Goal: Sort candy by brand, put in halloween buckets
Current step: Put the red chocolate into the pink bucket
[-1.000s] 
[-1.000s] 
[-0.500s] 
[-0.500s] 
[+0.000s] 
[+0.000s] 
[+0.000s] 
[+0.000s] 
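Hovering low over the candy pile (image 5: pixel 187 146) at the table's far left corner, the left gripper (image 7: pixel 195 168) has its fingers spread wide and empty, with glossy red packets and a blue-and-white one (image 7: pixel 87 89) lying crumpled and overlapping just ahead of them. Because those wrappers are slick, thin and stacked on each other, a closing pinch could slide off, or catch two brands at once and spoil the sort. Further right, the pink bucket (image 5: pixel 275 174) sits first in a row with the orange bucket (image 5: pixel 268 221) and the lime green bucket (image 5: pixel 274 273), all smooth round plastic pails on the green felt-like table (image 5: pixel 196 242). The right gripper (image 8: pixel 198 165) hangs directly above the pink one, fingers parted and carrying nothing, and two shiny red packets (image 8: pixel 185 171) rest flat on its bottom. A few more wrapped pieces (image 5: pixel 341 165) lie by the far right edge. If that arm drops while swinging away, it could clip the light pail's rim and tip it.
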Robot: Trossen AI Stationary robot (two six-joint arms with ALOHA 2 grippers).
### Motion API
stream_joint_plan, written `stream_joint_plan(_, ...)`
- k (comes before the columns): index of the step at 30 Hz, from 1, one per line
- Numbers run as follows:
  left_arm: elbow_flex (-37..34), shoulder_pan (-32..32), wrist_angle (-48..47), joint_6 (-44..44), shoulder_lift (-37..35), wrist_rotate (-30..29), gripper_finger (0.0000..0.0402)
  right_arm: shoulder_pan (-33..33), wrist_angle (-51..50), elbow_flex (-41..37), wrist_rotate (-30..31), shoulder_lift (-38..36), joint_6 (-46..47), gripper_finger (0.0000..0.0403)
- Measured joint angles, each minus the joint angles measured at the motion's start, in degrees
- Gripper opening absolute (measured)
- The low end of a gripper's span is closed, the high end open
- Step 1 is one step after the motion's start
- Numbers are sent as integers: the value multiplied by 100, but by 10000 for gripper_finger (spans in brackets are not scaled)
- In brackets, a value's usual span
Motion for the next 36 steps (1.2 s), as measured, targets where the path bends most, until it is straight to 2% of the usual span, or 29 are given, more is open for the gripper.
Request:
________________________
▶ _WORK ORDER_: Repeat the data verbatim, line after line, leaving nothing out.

▶ _TASK ANSWER_:
Goal: Sort candy by brand, put in halloween buckets
Current step: Put the red chocolate into the pink bucket
[-1.000s] 
[-1.000s] 
[-0.500s] 
[-0.500s] 
[+0.000s] 
[+0.000s] 
[+0.000s] 
[+0.000s] 
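Hovering low over the candy pile (image 5: pixel 187 146) at the table's far left corner, the left gripper (image 7: pixel 195 168) has its fingers spread wide and empty, with glossy red packets and a blue-and-white one (image 7: pixel 87 89) lying crumpled and overlapping just ahead of them. Because those wrappers are slick, thin and stacked on each other, a closing pinch could slide off, or catch two brands at once and spoil the sort. Further right, the pink bucket (image 5: pixel 275 174) sits first in a row with the orange bucket (image 5: pixel 268 221) and the lime green bucket (image 5: pixel 274 273), all smooth round plastic pails on the green felt-like table (image 5: pixel 196 242). The right gripper (image 8: pixel 198 165) hangs directly above the pink one, fingers parted and carrying nothing, and two shiny red packets (image 8: pixel 185 171) rest flat on its bottom. A few more wrapped pieces (image 5: pixel 341 165) lie by the far right edge. If that arm drops while swinging away, it could clip the light pail's rim and tip it.
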Robot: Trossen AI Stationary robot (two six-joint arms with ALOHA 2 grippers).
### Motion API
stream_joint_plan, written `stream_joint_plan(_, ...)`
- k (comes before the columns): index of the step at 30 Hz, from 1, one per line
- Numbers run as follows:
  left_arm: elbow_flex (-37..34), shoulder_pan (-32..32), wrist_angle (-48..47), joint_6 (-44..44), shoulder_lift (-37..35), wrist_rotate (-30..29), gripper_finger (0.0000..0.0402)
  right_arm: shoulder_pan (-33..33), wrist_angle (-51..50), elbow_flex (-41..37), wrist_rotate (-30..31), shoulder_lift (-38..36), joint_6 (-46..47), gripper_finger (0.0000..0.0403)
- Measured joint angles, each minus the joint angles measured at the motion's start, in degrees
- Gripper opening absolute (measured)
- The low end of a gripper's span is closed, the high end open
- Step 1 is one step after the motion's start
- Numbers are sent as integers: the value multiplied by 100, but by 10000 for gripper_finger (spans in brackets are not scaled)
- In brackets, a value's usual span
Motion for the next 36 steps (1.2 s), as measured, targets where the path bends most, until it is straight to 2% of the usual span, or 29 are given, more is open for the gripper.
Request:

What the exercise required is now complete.